De 1920 a 1960, pode-se dizer que a região amazônica, passada a fase da borracha, manteve-se ao largo do desenvolvimento do restante do país, reduzida a um estado de letargia econômica, um imenso Jardim do Paleozóico, como disse Euclides. Um acontecimento espetacular, porém, voltou a colocá-la no cenário econômico e político nacional: a fundação, em 21 de abril de 1960, de Brasília, nova capital inaugurada no final do governo do Presidente Juscelino Kubischek. Com a mudança da sede do governo brasileiro para o interior do sertão brasileiro criou-se uma vasta rede de rodovias ligando a nova capital com as demais partes da nação. Essa foi a razão de ser da Belém-Brasília, aberta entre 1958-1964, com, 1.604 km., a primeira ligação terrestre do Centro do país com a Amazônia. Posteriormente, no apogeu do regime militar, em 1972, em razão da política de integração nacional, cortou-se a região, no sentido leste-oeste, com uma estrada transversal, a Transamazônica, com 4.233 km, e outra no sentido sul-norte ligando Cuiabá a Santarém, com 3.467 km ( inconclusa).
Políticas especiais de colonização, povoamento e eletrificação foram estimuladas pela SUDAM ( Superintendência da Amazônia), a partir de 1967, aceitando-se inclusive, na fronteira do Pará com o Amapá, a instalação do projeto Jari (um imenso complexo de produção de celulose) de propriedade do plutocrata americano Daniel Ludwig. Os resultados demorados estimularam a que se formasse uma Zona Franca em Manaus, usufruindo de isenção alfandegária para atrair indústrias e consumidores. A ZF de Manaus tornou-se uma reduzida ilha fabril e comercial cercada pela selva de todos os lados.

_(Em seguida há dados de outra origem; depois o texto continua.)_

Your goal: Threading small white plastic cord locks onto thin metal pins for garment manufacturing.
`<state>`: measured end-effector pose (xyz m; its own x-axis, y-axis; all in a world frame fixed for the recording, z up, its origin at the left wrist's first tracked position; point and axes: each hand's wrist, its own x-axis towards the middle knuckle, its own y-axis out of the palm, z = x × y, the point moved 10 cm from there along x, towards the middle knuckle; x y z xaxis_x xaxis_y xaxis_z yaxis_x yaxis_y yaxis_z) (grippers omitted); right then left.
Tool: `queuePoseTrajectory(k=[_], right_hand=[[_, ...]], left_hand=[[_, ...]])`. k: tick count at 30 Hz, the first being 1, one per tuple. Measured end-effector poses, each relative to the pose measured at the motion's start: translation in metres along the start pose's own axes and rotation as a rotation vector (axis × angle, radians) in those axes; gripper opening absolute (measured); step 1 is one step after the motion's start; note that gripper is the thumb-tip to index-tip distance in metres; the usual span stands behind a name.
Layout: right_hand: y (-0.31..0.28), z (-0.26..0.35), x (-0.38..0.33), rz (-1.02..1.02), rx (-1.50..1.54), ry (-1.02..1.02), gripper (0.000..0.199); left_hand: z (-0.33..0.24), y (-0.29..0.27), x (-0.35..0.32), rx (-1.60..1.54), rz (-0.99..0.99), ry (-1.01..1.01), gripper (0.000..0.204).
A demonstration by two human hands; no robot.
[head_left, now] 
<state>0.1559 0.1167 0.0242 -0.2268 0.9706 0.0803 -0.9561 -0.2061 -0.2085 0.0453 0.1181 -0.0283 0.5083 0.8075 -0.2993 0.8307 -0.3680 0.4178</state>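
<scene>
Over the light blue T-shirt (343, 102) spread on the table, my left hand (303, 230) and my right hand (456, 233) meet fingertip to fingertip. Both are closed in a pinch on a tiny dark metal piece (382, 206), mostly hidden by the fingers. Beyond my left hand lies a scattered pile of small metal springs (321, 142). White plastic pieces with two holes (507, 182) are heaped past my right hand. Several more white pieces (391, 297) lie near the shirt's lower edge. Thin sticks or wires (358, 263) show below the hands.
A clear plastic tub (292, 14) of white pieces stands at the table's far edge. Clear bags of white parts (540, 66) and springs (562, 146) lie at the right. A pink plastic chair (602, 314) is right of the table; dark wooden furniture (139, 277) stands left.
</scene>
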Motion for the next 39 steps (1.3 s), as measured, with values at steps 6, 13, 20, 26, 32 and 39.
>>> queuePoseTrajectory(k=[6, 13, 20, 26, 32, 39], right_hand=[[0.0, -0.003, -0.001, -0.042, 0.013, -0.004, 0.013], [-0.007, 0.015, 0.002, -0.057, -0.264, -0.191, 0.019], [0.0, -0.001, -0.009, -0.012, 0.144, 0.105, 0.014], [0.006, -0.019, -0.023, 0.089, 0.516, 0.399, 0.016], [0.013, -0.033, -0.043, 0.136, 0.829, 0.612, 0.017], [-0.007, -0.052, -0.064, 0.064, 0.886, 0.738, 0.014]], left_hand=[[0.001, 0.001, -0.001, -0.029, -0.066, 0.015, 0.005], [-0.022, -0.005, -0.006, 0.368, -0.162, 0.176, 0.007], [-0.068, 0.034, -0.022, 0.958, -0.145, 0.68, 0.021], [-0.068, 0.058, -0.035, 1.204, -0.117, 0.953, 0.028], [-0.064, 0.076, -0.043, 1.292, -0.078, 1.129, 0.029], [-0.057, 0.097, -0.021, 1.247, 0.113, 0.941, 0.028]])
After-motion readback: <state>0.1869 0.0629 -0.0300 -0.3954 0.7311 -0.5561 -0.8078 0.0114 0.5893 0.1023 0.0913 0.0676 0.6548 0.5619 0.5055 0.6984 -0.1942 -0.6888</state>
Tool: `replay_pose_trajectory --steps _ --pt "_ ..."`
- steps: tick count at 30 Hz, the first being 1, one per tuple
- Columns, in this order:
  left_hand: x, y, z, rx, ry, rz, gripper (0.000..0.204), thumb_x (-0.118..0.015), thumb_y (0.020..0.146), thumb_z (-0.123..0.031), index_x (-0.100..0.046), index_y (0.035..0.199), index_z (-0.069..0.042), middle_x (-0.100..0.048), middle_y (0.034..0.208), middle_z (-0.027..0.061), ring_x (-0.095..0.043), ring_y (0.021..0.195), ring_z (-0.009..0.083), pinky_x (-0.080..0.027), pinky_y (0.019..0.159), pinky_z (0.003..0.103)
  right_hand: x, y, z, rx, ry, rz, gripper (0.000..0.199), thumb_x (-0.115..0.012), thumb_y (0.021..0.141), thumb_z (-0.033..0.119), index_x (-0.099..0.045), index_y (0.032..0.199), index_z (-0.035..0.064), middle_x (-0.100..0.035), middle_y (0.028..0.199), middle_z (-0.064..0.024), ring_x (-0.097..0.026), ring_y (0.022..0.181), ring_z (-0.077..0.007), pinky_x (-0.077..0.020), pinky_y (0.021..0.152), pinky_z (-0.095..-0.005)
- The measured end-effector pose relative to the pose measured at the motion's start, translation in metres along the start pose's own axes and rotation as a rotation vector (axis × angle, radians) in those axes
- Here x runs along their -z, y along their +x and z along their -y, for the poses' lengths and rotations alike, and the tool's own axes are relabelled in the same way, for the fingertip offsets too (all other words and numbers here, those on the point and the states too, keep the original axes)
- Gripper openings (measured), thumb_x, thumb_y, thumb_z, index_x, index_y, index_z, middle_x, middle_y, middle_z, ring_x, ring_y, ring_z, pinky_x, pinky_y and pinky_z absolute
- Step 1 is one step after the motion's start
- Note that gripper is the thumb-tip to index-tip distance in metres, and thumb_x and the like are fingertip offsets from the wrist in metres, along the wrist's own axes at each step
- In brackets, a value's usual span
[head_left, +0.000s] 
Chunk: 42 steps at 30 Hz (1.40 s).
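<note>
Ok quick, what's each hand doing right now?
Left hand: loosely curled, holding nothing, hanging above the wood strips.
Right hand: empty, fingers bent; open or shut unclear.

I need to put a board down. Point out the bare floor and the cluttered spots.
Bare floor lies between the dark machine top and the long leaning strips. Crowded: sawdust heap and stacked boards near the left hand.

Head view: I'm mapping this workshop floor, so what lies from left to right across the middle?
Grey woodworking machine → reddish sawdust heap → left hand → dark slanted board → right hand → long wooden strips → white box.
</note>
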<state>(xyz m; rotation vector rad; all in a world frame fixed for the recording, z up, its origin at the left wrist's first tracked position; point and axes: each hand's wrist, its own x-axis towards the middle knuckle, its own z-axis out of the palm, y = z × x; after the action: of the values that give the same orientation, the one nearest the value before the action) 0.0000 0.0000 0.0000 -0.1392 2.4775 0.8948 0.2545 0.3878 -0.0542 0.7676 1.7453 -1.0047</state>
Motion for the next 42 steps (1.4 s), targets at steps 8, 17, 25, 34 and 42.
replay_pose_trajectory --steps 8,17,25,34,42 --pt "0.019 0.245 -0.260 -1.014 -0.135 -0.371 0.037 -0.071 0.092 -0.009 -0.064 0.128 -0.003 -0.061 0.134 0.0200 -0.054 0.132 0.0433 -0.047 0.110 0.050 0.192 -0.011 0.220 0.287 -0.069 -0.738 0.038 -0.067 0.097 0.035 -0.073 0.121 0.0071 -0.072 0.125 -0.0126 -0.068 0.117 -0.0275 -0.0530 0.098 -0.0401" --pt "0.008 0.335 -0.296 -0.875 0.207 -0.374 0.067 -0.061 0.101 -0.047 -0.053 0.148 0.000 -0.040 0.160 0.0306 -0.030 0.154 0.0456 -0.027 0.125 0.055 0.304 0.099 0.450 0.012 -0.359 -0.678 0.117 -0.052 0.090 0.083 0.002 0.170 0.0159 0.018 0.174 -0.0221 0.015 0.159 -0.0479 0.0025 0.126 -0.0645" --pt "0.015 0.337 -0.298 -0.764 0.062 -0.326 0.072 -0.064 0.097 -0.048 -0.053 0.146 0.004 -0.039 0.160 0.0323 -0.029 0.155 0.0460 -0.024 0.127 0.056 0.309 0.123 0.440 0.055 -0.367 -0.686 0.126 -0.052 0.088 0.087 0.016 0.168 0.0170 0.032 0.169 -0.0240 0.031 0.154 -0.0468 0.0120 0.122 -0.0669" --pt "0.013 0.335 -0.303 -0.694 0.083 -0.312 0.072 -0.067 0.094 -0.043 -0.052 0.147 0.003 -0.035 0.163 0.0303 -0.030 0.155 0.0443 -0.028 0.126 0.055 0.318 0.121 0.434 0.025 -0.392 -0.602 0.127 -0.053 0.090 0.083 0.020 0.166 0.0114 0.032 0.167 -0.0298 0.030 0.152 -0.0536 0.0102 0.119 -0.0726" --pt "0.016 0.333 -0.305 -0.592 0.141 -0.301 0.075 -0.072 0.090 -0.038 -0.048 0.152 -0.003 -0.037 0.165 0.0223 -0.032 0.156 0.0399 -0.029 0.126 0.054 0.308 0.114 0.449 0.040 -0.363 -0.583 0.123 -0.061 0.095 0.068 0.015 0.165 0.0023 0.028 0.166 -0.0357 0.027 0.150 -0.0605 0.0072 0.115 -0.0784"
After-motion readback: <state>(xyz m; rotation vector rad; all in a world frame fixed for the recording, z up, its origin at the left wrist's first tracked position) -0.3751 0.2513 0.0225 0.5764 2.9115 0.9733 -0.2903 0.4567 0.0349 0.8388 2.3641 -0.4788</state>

A facilitação na aquisição de terras para o gado gerou conflitos especialmente no Estado do Pará. Ao expandir a criação, os fazendeiros adotam as queimadas e a derrubada de arvores essenciais aos “povos da floresta”. Atritos entre garimpeiros e indígenas dão-se paralelos, desde então, aos ocorridos entre criadores e seringueiros, os quais conduziram ao assassinato do sindicalista Chico Mendes, em 1988, um internacionalmente reconhecido líder sertanejo defensor da floresta.
Além disso, particularmente no Pará, por décadas multiplicam-se os desacertos e crimes violentos que atingem os sem-terras mobilizados pela ação do MST, que terminam por enfrentar os pistoleiros de aluguel e as próprias autoridades policiais a serviço dos grandes proprietários.
Uma das maiores falácias a respeito da Amazônia é a da sua enorme riqueza agrária. Com algumas exceções, o solo da região é classificado, em sua maior extensão, como laterítico. Removido o manto vegetal, sobra uma couraça ferruginosa de escasso valor agrícola. A vegetação luxuriante e variada é enganadora. Esconde o fato de que suas raízes enterram-se em areias. A floresta é alimentada pela água das chuvas tropicais e dela mesma, do seu húmus, da degradação das folhas e ramos que dela desprendem. Naturalmente que o mesmo não se aplica às estimativas das suas reservas minerais em ouro manganês, cassiterita, alumínio e ferro, especialmente como ocorre na Serra dos Carajás. Enquanto isto a Amazônia luta, tendo ao seu lado as poderosíssimas forças inerciais da natureza, por permanecer à margem da História quando num repente ela é colocada na ordem do dia por um motivo de política ambiental.